The employee must become familiar with the contents of the above documents before starting work, and must sign it. Only in this case will he know what actions may be regarded as misconduct in the company.

  1. Based on Art. 192 of the Labor Code of the Russian Federation, disciplinary sanctions are not applied until the cause of the offense is clarified. The subordinate must present an appropriate explanatory note.
  2. If the reason is not valid, an order is issued. When it comes to terminating an employment contract, a document in the T-8 form is used. Within 3 days, the employee must familiarize himself with it against signature.
  3. The order is endorsed by the head of the legal service or an authorized lawyer of the company.
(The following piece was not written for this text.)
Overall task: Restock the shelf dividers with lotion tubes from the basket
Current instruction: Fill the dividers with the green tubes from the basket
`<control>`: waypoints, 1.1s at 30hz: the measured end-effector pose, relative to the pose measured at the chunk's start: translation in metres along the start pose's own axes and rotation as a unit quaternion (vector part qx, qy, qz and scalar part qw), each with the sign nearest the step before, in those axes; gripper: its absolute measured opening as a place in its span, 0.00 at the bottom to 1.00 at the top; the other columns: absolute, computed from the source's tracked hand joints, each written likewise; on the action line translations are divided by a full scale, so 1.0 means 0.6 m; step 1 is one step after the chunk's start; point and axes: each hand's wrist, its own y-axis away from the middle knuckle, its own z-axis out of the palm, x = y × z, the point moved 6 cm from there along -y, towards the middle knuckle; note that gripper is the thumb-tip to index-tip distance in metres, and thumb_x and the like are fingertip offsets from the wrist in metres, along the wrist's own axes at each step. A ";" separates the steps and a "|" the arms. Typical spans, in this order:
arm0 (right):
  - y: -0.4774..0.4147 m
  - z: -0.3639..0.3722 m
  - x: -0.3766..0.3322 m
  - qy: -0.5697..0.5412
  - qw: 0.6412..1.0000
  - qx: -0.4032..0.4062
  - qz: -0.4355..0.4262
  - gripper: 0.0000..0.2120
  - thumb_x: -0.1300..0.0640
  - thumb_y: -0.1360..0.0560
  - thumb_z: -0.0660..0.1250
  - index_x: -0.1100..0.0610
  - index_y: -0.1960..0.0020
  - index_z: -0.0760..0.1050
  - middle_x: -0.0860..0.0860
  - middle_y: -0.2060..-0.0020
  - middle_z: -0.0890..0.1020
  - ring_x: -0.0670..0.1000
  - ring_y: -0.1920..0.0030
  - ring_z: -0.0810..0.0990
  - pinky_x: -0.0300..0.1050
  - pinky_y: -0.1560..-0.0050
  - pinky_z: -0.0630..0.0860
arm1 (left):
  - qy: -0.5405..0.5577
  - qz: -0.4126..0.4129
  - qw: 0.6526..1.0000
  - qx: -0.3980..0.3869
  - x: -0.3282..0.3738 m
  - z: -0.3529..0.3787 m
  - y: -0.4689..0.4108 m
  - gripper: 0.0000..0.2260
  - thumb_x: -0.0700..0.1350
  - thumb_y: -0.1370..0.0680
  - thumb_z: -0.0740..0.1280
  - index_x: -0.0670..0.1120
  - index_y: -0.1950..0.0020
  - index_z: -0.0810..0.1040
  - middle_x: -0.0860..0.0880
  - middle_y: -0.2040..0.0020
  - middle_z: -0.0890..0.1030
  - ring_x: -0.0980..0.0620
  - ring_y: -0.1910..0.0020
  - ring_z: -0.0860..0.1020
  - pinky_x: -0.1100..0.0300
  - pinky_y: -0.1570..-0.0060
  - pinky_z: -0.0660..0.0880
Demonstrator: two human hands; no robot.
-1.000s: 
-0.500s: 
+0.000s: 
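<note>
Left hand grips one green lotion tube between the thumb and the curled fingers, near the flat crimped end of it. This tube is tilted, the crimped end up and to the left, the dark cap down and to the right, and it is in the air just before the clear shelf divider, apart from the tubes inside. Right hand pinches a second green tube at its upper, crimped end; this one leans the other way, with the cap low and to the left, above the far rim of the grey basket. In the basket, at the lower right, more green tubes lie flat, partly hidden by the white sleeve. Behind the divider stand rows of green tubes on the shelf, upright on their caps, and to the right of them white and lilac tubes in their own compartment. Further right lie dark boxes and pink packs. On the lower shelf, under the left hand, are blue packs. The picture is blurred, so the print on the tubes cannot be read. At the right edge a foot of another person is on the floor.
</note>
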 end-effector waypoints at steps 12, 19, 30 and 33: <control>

It is important to comply with this requirement because having his visa means that all legal norms have been met.

Also see “Sample order for disciplinary action: how to draw it up correctly.”

When can a separate punishment be applied for each offense?

If the employee continues to commit offenses, he may be punished separately for each of the disciplinary offenses he has committed (and it is permissible to apply new types of punishments up to and including dismissal) in the following cases:

  • a continuing violation, i.e. when an employee continues to commit a disciplinary offense for which he is punished, and it is obvious that the first punishment did not help;
  • periodic violations similar to the violation for which the employee has already been punished;
  • committing a new type of disciplinary offense.

When is punishment illegal?

The punishment may be considered illegal if:

  • the employee’s guilt in a disciplinary offense is absent, is not related to labor functions or has not been proven;
  • there is no written confirmation of the fact that the employee timely familiarized himself (on receipt) with local acts establishing the rules of labor discipline and the list of job responsibilities;
  • in local acts there is no record of their coordination with a trade union organization or that such an organization has not been created;
  • an explanatory note regarding a disciplinary offense was requested from the employee after a penalty was imposed on him;
  • the set of documents substantiating the fact of a disciplinary offense is incomplete;
  • the decision to collect was made by a person who is not authorized to do so;
  • the deadlines for completing documents related to a disciplinary offense or making a decision on punishment were not met.